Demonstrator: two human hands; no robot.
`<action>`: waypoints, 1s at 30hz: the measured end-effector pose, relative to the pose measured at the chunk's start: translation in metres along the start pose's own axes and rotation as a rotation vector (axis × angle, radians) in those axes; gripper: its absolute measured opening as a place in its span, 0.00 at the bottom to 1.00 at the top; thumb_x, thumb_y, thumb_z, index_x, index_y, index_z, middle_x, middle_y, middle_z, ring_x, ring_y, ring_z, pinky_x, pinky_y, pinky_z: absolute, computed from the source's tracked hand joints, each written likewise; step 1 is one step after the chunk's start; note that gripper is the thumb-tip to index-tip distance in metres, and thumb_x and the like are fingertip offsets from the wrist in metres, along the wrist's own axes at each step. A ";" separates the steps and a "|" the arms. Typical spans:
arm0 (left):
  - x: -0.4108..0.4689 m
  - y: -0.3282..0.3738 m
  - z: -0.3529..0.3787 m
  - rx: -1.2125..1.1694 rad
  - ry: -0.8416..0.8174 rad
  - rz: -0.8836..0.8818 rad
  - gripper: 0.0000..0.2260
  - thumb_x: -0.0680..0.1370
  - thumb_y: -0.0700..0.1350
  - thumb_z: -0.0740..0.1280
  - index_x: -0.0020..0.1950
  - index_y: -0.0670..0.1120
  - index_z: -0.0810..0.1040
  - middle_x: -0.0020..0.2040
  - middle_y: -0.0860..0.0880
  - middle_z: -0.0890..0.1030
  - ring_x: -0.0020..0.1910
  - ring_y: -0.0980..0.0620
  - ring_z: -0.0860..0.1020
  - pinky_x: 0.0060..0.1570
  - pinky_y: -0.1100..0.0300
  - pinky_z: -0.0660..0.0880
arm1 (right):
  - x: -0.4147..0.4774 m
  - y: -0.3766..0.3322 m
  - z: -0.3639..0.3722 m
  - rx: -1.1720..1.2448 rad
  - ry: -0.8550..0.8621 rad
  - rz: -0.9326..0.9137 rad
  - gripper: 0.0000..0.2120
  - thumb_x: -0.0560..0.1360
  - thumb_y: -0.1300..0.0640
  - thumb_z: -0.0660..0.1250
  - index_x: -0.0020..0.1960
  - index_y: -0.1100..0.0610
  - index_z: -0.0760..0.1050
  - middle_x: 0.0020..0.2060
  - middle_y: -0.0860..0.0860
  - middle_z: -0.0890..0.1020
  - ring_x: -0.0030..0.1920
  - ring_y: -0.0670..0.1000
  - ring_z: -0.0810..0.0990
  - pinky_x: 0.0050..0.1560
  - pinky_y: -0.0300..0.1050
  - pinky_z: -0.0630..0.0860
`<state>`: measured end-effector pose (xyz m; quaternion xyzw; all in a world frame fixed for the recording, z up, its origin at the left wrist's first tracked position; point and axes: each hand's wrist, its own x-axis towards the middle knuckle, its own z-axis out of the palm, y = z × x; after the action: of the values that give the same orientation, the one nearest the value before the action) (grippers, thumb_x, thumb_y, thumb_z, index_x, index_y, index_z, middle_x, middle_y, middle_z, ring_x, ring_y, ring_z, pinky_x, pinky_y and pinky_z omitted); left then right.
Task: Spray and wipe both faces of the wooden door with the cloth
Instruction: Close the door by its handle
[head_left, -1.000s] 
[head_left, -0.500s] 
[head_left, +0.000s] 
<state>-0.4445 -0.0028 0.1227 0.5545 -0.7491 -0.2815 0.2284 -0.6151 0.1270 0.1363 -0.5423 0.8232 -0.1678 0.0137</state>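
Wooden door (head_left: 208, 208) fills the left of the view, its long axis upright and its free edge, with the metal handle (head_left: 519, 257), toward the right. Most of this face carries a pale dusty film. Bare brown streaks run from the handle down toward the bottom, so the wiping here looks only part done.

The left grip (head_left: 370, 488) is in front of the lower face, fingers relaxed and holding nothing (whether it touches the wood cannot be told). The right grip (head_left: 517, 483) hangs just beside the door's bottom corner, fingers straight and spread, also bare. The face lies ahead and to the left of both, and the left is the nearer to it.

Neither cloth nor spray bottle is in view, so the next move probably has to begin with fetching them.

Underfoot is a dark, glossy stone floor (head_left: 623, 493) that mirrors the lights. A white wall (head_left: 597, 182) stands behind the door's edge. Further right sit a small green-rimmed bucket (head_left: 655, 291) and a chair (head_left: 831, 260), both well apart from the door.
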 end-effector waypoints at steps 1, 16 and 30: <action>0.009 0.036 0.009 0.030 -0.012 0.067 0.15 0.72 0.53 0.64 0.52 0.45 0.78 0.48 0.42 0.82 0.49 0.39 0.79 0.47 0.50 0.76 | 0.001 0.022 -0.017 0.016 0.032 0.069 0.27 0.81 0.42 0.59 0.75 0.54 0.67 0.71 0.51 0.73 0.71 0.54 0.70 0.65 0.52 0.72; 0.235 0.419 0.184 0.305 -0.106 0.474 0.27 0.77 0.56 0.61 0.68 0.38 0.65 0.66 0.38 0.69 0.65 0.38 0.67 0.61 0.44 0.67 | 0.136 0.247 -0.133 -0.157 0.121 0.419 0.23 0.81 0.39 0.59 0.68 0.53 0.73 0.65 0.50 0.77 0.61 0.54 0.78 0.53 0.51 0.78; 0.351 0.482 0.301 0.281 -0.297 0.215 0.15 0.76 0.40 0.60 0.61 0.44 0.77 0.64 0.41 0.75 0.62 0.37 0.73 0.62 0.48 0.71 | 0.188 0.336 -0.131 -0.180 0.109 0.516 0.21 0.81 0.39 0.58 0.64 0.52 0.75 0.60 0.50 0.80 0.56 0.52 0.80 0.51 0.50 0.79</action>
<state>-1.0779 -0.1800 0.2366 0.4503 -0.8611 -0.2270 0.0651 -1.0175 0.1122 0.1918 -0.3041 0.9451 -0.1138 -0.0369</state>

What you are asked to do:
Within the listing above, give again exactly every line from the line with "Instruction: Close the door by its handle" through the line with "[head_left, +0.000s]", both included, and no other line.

Completed exercise:
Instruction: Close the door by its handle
[head_left, -1.000s] 
[head_left, -0.500s] 
[head_left, +0.000s] 

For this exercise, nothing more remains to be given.